Recorded information

****************

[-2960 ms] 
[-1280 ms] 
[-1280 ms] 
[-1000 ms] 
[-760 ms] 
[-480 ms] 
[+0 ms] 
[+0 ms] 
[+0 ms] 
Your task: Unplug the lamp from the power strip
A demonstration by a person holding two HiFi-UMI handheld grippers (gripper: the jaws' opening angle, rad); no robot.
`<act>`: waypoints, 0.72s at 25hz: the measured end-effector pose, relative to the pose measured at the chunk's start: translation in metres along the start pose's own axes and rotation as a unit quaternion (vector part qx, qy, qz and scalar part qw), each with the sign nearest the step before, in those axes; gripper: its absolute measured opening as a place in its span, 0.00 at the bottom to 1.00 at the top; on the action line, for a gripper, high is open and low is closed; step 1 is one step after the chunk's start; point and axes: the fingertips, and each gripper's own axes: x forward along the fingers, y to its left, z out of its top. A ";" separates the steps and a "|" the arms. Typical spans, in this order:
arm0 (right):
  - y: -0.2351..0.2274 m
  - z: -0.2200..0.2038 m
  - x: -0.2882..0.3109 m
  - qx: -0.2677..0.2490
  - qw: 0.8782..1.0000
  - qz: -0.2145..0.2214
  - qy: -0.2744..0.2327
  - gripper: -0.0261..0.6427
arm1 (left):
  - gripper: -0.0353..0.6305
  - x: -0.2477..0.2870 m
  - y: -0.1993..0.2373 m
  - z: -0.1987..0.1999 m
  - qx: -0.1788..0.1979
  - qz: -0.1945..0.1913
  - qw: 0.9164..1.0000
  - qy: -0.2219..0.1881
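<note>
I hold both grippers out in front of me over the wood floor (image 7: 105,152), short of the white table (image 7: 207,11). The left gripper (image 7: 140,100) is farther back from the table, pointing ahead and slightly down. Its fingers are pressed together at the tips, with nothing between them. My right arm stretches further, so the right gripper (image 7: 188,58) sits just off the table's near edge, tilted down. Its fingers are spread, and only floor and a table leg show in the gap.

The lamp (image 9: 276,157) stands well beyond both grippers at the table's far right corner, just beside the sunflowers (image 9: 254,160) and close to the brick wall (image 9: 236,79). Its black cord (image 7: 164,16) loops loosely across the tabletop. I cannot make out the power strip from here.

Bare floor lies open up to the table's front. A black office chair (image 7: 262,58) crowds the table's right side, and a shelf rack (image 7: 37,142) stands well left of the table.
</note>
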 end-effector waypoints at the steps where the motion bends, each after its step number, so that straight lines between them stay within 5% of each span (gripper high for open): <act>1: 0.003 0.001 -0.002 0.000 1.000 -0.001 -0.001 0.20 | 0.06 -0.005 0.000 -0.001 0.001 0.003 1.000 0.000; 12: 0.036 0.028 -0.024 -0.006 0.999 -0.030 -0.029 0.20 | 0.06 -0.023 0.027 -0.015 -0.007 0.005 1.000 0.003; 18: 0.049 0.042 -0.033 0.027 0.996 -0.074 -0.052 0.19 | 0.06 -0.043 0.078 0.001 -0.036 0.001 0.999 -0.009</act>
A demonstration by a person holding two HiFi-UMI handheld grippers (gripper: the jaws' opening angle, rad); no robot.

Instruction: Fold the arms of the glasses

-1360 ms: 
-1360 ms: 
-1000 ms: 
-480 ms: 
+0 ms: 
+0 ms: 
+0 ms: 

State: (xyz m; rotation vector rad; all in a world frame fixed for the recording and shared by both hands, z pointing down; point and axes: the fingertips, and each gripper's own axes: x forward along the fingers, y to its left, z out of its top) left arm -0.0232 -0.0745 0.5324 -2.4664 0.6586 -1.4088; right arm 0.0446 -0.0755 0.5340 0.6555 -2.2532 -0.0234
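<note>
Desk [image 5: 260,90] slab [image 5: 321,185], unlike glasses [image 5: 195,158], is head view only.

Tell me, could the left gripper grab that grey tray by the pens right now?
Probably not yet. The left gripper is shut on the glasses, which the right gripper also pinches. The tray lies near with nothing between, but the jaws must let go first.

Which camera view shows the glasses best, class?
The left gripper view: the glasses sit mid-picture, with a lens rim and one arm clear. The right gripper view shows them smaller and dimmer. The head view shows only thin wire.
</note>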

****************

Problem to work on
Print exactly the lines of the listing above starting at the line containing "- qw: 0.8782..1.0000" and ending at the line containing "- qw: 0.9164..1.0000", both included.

Task result
  - qw: 0.8782..1.0000
  - qz: -0.2145..0.2214
  - qy: -0.2744..0.2327
  - gripper: -0.0261..0.6427
arm1 (left):
  - gripper: -0.0353..0.6305
  - x: -0.2477..0.2870 m
  - y: -0.1993..0.2373 m
  - z: -0.1987..0.1999 m
  - qx: -0.1788..0.1979
  - qz: -0.1945..0.1913
  - qw: 0.9164..1.0000

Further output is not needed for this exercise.